I read a story today. (I know shocking right) This story was in regards to ethical behavior, sportsman like conduct and the fine art of propping your competitors up instead of tearing them down in and around an arena. It was a great read focusing on industry and personal growth through teamwork, leadership and mentoring. Although its main reference was rodeo or equestrian sports its message can easily be applied to any discipline.
It also got me to thinking.
Our children learn how to behave early on by emulating us, their parents. As they grow and expand, their brains began telling them to separate from mom and dad, create their own identity and show the world an individualistic side. Yet at the end of the day you, your spouse or significant other have created the very foundation for which they stand upon.
In saying this I have taken note on each one of my children and how completely different they all have become. With differing skill sets, likes and dislikes, mannerism and of course beliefs. Yet underneath it all their mom and I expect them to carry on the very values for which we have instilled. They may shape those values, build upon them, add or subtract certain aspects but at the end of the day there had better be some basics that never wain otherwise I feel we as parents have failed.
Today after reading this story titled: 6 reasons to ignore arena chatter. Found on a FB page named Earn Your Spurs, it also became clear to me that I care about your children as well. I may not know them, but I care about them as only a parent can.
Every rodeo you can find me somewhere around the arena. Whether helping at the stripping chutes, manning a gate, working turn back for the cutting, announcing in the small arena or just being there for our kids and their friends behind the bucking chutes. You will undoubtedly find me with a smile on my face and a kind word of encouragement for your kid, my kid, their kid, hell any kid. I don’t need to know you, I don’t need to personally know your kid, and it is just something I have always done for as long as I can remember. Baseball, swimming, soccer, school events, you name it, I can’t keep my mouth shut.

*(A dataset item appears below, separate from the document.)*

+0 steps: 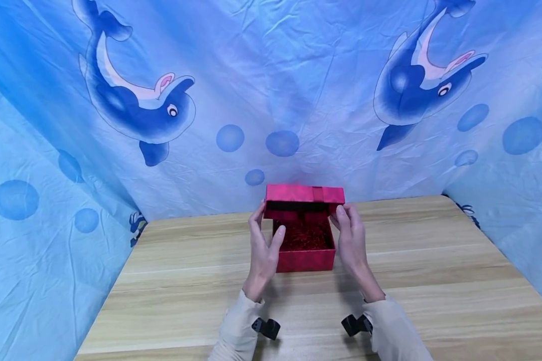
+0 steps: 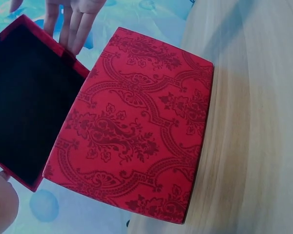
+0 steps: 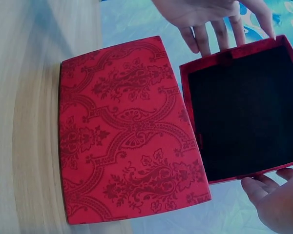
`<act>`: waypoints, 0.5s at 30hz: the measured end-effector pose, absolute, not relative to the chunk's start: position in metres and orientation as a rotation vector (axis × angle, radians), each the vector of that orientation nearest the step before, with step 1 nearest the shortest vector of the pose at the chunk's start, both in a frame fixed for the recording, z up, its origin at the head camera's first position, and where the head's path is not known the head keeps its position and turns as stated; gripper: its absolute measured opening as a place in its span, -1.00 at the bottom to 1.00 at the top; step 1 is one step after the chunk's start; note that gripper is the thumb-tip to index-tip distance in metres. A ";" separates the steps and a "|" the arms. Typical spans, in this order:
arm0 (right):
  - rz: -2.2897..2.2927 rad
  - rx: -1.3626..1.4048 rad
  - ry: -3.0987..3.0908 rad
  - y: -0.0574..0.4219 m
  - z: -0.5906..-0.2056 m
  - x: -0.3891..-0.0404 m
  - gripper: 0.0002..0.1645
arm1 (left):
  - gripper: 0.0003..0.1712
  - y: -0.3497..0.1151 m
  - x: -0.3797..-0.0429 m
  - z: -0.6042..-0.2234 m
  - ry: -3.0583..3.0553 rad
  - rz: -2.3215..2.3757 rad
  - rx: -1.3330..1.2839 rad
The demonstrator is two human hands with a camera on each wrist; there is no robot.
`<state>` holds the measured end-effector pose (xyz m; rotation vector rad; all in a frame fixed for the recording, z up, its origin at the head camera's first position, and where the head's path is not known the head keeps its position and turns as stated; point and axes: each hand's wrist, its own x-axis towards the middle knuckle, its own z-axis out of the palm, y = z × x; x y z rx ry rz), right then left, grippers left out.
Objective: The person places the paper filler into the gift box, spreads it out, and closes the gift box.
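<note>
A red patterned gift box (image 1: 304, 260) stands on the table, with dark red filling (image 1: 306, 236) visible inside. Its lid (image 1: 293, 192) is raised and tilted over the back of the box, its dark inside facing the wrist cameras. My left hand (image 1: 265, 256) touches the lid's left side with fairly straight fingers, its thumb spread away in front of the box. On the other side my right hand (image 1: 353, 243) rests its fingers against the lid, thumb near the lower rim. The lid is held between the two hands. In the left wrist view the box's front (image 2: 129, 126) covers part of the lid.
The box stands on a light wooden table (image 1: 180, 296). Behind and beside it hang blue cloth sheets (image 1: 253, 65) with printed dolphins and bubbles. Small black wrist devices (image 1: 268, 328) are at both cuffs.
</note>
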<state>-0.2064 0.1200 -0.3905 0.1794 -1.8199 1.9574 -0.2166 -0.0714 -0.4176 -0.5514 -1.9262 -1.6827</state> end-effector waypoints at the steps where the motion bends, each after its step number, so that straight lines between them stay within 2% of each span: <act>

I used to think I enjoyed working the events because I hate sitting still ( I really do hate sitting still!!!) or because as parents we need to put our time in; events don’t run themselves and it takes a small army to put one of these rodeos on! But I was wrong. I enjoy doing all these things because I believe what these kids are doing is amazing! No matter the sport or dedication, and although for this articles reference my point is centered on rodeo, it makes no difference. To have the guts and heart as a child to participate in these activities we put in front of them, to overcome fear and just participate, well that’s amazing in itself. Yet in this instance from the beginner to the seasoned senior, this sport, this way of life, takes drive, dedication and heart. It is not just you and a ball, or a bat or a pair of pads. It is you and a horse, steer or a bull! A 200-1500 pound animal who at any time can either have the best or worst day possible. It takes dedication away from the arena and the power of a positive attitude to even begin dreaming about winning! It takes an even stronger positive attitude to brush off a loss or mistake and move onto the next event ready to accept any challenge with confidence! But what makes this sport even better is knowing there is a wall of support behind you! That’s right everyone and I mean EVERYONE has your back! Your friends, your parents, and your fellow competitors! These are the people you will rodeo with your whole life, and if you are lucky one day you will meet back here at these hallowed rodeo grounds as parents to foster the next generation of athletes! What an amazing honor!
And that’s what it is for me! It is an honor as a parent to be able to participate in these jobs. To work with other dedicated parents! To be by your or my own child’s side with a positive attitude and some kind words whether they nailed it or messed up big time! It is a privilege to catch their horse, pat them on the back, help them shrug off an awful run and even remind them from time to time that in most cases they need to check themselves before becoming angry with their horse. It is our job as parents to nurture that next generation, teach them that winning at all costs is not fulfilling! Winning comes from hard work and drive, fulfillment comes after giving back and if you are lucky as a competitor you will experience both! If we as adults show this attitude then teach our children correctly, we can stand back and watch with pride as it trickles down or is payed forward.
Having our children give or share knowledge with the new kids on the block is the key to success! Never excluding, but always including them into the imaginary “inner” circle. Showing these scared young new kids they a part of something big! Then sharing their secrets on how to succeed, better themselves, maybe ride their horses a little better, come out of that chute centered and solid, or drop into the pocket quicker and smoother or simply offering to practice on one of their own tie down dummies. Giving back at its best!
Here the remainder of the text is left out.